In 1946, he switched to
Columbia but continued his chart popularity. “Detour” and the
flipside, “You Can’t Break My Heart,” both reached the Top 3
and in 1947, “Crazy ‘Cause I Love You” reached the Top 5. On
all these hits, Tex Williams was the featured vocalist.
However, Williams was soon to be fired because as his
popularity grew, he had demanded more money. In June 1946,
Cooley told him to go and Williams did, taking a lot of the
band with him.
In 1947-48, Cooley signed
with RCA and made the move to TV. He appeared on KTLA
Hollywood, the first commercially licensed TV station in Los
Angeles on a show called The Hoffman Hayride. At this point,
Spade started to call himself “The King of Western Swing.”
The band appeared in
several movies including, “Chatterbox,” “The Singing Bandit,”

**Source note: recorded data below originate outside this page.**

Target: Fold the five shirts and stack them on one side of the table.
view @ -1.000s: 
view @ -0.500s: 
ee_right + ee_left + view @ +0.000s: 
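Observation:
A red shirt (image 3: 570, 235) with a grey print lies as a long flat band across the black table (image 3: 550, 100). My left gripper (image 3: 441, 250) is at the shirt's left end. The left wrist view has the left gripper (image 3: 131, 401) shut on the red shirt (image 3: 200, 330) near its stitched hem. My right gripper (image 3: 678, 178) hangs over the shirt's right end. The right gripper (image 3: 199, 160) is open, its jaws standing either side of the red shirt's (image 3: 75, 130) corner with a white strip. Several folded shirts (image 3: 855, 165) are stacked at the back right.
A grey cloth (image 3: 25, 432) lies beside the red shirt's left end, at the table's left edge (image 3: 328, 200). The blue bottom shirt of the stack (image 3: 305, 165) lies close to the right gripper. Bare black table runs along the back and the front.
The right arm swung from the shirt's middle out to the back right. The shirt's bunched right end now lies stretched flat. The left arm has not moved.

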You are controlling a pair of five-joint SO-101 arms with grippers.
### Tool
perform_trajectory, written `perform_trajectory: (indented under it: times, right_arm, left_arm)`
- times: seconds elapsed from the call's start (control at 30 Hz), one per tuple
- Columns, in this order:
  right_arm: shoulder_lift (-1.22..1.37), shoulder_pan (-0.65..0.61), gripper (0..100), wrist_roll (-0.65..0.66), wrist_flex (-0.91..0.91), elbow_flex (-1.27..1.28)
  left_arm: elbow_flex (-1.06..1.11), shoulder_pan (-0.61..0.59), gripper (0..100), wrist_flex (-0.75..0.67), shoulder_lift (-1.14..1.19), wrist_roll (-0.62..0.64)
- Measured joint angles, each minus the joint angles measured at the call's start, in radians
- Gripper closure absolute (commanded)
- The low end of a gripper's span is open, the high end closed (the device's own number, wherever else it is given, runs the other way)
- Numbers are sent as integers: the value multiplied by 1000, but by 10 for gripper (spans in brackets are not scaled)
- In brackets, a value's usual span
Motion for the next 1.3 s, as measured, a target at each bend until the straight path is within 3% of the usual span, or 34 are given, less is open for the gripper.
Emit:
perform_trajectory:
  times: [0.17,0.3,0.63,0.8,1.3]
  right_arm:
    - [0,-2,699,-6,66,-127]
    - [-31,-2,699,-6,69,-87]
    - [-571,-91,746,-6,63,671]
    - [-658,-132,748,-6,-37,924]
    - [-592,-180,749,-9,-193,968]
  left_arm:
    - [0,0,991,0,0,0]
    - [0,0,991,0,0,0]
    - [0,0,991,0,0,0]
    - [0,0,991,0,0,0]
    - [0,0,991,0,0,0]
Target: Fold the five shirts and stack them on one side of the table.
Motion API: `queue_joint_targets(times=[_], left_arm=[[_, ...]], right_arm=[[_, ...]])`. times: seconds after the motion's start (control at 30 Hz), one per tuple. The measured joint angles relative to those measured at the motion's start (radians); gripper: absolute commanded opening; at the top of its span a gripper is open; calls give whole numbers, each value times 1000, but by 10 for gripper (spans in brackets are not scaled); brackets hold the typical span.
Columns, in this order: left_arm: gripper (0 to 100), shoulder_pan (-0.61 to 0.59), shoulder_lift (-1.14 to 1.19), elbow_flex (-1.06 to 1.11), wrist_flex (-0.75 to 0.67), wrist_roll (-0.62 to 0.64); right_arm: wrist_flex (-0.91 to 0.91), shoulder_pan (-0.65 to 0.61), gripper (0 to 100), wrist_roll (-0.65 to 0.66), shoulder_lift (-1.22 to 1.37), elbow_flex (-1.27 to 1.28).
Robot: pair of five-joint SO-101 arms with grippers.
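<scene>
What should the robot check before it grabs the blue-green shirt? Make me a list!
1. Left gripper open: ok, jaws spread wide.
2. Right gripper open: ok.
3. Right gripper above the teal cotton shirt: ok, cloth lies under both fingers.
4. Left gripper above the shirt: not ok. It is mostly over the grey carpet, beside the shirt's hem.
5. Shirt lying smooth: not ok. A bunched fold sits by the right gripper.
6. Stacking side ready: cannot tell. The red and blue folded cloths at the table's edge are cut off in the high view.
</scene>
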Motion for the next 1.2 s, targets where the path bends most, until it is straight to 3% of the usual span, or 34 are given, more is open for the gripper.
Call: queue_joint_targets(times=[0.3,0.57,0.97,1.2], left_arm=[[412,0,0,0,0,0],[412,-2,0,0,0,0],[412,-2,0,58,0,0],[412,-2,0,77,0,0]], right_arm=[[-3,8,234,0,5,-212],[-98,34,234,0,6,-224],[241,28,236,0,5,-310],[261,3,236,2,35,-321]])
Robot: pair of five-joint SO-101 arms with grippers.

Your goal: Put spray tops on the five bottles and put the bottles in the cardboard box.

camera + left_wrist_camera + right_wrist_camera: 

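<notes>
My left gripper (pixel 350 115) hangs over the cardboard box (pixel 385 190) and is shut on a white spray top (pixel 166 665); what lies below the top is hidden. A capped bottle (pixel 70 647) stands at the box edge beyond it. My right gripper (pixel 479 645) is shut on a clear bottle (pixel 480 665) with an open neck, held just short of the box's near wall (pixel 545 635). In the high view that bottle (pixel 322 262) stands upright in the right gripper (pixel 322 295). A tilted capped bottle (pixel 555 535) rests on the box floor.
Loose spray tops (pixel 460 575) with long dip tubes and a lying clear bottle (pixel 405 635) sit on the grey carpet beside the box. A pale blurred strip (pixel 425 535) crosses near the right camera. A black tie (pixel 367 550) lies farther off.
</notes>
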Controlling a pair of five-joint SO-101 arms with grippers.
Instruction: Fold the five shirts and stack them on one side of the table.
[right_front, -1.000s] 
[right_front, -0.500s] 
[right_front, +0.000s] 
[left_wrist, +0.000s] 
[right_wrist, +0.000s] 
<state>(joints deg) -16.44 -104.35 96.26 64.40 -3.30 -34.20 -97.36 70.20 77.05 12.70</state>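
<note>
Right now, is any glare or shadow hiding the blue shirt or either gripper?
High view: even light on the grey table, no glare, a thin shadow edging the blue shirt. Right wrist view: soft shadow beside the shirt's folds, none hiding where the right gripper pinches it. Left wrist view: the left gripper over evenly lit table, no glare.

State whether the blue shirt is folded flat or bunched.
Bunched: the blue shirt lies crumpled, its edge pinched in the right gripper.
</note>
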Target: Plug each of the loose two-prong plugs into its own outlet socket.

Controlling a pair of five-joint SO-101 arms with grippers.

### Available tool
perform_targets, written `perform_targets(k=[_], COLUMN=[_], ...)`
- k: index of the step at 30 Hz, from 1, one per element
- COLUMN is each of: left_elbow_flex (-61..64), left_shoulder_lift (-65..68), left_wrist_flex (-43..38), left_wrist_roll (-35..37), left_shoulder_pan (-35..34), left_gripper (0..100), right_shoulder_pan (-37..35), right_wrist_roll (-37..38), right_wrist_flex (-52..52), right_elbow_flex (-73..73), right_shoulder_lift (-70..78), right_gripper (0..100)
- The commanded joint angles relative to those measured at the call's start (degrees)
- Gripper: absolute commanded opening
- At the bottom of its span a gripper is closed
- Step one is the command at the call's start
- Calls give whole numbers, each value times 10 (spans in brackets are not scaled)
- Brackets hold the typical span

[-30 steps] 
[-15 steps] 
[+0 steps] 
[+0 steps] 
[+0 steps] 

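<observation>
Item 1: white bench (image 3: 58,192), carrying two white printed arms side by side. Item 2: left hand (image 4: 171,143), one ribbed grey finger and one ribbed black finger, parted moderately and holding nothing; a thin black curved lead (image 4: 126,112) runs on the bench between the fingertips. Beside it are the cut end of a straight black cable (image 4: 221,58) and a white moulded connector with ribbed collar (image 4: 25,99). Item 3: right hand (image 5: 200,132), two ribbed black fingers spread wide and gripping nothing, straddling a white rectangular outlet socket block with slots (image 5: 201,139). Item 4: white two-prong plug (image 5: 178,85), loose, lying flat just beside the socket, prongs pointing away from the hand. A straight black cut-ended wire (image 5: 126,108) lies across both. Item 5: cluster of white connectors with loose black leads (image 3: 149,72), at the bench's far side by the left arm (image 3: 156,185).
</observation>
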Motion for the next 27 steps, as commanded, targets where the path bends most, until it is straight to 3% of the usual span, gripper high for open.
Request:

“The Singing Sheriff,” “Outlaws of the Rockies” and “Texas
Panhandle.” He also appeared in musical shorts “King of
Western Swing” and “Spade Cooley And His Orchestra” in 1949.
All of these appearances enhanced the band’s popularity.
Spade’s life was not
helped by a severe drinking problem. When he was sober, he was
affability itself, but once drunk, he was a demon. He and Ella
Mae also had problems with their marriage. She had now left
him, but Cooley wouldn’t accept this and had to see her.
He started a business
project to build a recreational park in the Mojave Desert
called Water Wonderland, which was running into financial
problems. On April 3, 1961, following an argument, he beat and
kicked his wife to death in front of their 14-year-old
daughter who was forced to witness the event.
The media had a field day
and on August 22, Spade was sentenced to life imprisonment. In
the middle of the trial proceedings, he suffered another heart
attack and was sent to the medical detention center at
Vacaville. He was a model prisoner, teaching his fellow
inmates how to play musical instruments.
Without the alcohol to
ruin him, he was fine. He applied for parole, and in view of
his behavior the parole board met in early 1970 and granted
it.
On November 23, 1969, he
was given permission to entertain a 3,000-strong audience at a
sheriff’s benefit in Oakland, California. He received a warm
reception from the crowd. After the show, he went backstage
and had another heart attack and died.